A program that gave public school students biblical instruction at off campus locations during school hours recently led to a state investigation in one Kentucky district and a silent protest in another.
At issue in recent weeks in Laurel and Rockcastle school districts is the program called “Bible Release Time” and whether it was approved by the school board as required by Kentucky law. The program is sponsored by a non-profit group called Elgin Children’s Foundation and by local churches.
The Kentucky Office of Education Accountability, in a September 6 investigative report regarding a complaint in Laurel County schools, said Kentucky law permits students to participate in moral instruction with the authorization of local school boards.
While investigating the Laurel County complaint, OEA investigators said they weren’t given access to school board members and couldn’t determine if the members had approved the district partnering with Elgin to provide bible instruction at local churches. Investigators said they could find no contract or documentation of an agreement.
If Laurel County schools continues to provide Bible Release Time this school year, the district must provide the OEA with proof of school board approval by October 1, the report said.
Students, with their families’ permission, are allowed to participate in religious instruction for as much as one hour per week at a location off school premises, under state law. Boards of education can’t spend money on the programs except to survey families on their interest in the program, the OEA report said.

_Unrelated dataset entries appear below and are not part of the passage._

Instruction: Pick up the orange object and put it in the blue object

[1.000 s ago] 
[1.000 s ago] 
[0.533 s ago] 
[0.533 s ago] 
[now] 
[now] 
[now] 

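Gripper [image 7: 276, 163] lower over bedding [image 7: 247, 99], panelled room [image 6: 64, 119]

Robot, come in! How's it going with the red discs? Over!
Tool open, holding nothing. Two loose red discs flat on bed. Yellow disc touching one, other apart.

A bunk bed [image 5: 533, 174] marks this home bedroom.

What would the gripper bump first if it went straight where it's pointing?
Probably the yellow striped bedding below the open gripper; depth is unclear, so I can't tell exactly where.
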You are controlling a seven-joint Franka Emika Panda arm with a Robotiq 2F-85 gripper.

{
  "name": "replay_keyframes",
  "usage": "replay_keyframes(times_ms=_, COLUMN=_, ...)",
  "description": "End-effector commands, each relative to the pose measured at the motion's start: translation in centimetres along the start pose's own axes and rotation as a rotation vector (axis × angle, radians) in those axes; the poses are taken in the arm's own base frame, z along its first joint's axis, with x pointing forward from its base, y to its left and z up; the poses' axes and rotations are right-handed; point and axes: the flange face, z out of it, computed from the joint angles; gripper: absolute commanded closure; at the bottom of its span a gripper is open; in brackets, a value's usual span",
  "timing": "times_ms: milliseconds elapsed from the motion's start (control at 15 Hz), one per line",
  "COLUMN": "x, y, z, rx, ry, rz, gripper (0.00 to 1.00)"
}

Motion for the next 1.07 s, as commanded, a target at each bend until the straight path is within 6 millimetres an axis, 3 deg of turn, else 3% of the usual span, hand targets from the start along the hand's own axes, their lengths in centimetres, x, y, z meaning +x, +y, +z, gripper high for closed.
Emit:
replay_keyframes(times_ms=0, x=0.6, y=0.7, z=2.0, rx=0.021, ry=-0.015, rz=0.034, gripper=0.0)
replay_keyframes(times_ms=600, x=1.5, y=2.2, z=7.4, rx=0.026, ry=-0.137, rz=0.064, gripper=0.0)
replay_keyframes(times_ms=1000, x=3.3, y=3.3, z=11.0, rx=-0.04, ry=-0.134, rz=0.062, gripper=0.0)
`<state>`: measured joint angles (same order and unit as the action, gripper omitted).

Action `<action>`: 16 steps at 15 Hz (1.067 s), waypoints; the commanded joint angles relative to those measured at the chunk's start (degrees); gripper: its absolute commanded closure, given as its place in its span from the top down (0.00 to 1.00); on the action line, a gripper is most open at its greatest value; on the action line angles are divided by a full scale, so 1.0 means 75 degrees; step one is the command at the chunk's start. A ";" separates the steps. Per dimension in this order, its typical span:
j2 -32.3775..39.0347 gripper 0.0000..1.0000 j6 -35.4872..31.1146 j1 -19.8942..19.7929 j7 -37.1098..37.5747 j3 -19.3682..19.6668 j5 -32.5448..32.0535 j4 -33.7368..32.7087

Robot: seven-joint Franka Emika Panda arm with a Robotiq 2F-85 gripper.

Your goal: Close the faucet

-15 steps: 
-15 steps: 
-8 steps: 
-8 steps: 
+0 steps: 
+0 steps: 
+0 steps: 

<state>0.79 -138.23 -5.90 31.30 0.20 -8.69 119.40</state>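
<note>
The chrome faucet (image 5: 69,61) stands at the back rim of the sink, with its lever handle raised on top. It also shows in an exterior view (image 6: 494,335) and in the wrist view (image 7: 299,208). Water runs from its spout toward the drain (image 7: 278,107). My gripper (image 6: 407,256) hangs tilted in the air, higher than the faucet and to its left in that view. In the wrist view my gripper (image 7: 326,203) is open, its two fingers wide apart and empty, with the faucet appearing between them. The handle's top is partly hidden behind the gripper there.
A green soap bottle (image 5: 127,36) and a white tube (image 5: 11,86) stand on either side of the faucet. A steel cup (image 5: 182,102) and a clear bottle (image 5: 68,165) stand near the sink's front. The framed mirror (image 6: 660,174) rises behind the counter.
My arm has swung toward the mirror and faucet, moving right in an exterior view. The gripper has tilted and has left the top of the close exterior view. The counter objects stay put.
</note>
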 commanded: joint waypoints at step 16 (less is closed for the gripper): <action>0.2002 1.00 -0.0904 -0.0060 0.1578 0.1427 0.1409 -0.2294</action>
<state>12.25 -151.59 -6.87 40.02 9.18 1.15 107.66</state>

If school buses are used to transport students, the districts have to be reimbursed.
Students can make up school work they miss while attending the program. Hazel Green Elementary and North Laurel Middle Schools were included in the OEA report as participating in Laurel County.
Laurel County school officials did not respond to emails or a phone call on Monday.
Paul Phillips, General Counsel for the Knoxville, Tennessee-based Elgin Children’s Foundation, told the Herald-Leader Monday that Elgin has dental and academic programs for children, and supports child advocacy programs in addition to the bible programs. He said Elgin is careful to follow state laws.
Elgin has programs in about 20 east Kentucky counties in addition to counties in east Tennessee and southwest Virginia, he said.
“We operate strictly in compliance with the law,” Phillips said. No school resources can be used and the schools can’t endorse the program. He said his group’s bible programs, including transportation, take place only for an hour each month, so as not to interfere with school instruction. The bible program occurs at churches near the schools. Elgin pays for the buses.
Phillips said the program resembles vacation bible school, with singing and a bible lesson. The curriculum is non-denominational and the bible stories are not controversial, he said.
In regard to the OEA investigation, Phillips said he thought Laurel County Schools was following the law and that his group agreed with the OEA report. He said his group left it up to school officials for school boards to approve Bible Release Time. He said Elgin often sends staff to school board meetings to explain how the programs work.
Phillips said Kentucky, Tennessee and Virginia laws on allowing moral education are all similar, relatively recent and based on a U.S. Supreme Court ruling outlining how release time moral instruction can occur in a public school. That decision was from the 1950s and has never been reversed, he said.
Rockcastle County Schools
Rachelle Riddle, a Rockcastle County parent, said she was among four people expressing concerns through a “silent protest” at a September 13 school board meeting because they were unclear about whether the school board had approved Bible Release Time.
“I think the school board should address it because it’s a change in curriculum,” Riddle said. People on both sides should be allowed to speak, she said.
Teresa Combs, the Rockcastle schools attorney, said the board adopted a policy allowing the release time years ago
Riddle is concerned that all religions aren’t represented and the program could start “whittling away” at instructional hours.
On September 8, Rockcastle Superintendent Carrie Ballinger sent district families a message saying that numerous social media posts circulating about Bible Release Time contained “misinformation.”
Ballinger told the Herald-Leader that her message to families was a clarification.
Noting that Bible Release Time is a partnership between Elgin Children’s Foundation and local churches, she said in the message that the district policy was supported by state law, which says students can be released during the school day for moral instruction.
She reiterated that students must have permission from their families, that the religious instruction is provided for no more than an hour and government funds can’t be used to support the program.
No Rockcastle school employees are participating during the hours they are paid by the district. Students are supervised by the churches and funding is provided by Elgin, she said.
Angela Cooper, a spokeswoman for ACLU Kentucky, told the Herald-Leader that her group wants to be certain that children do not feel pressured to participate in religious education, particularly if those children are of a different faith than the program leaders.
“It is imperative to allow children of all faith backgrounds to receive equal education in public schools,” Cooper said.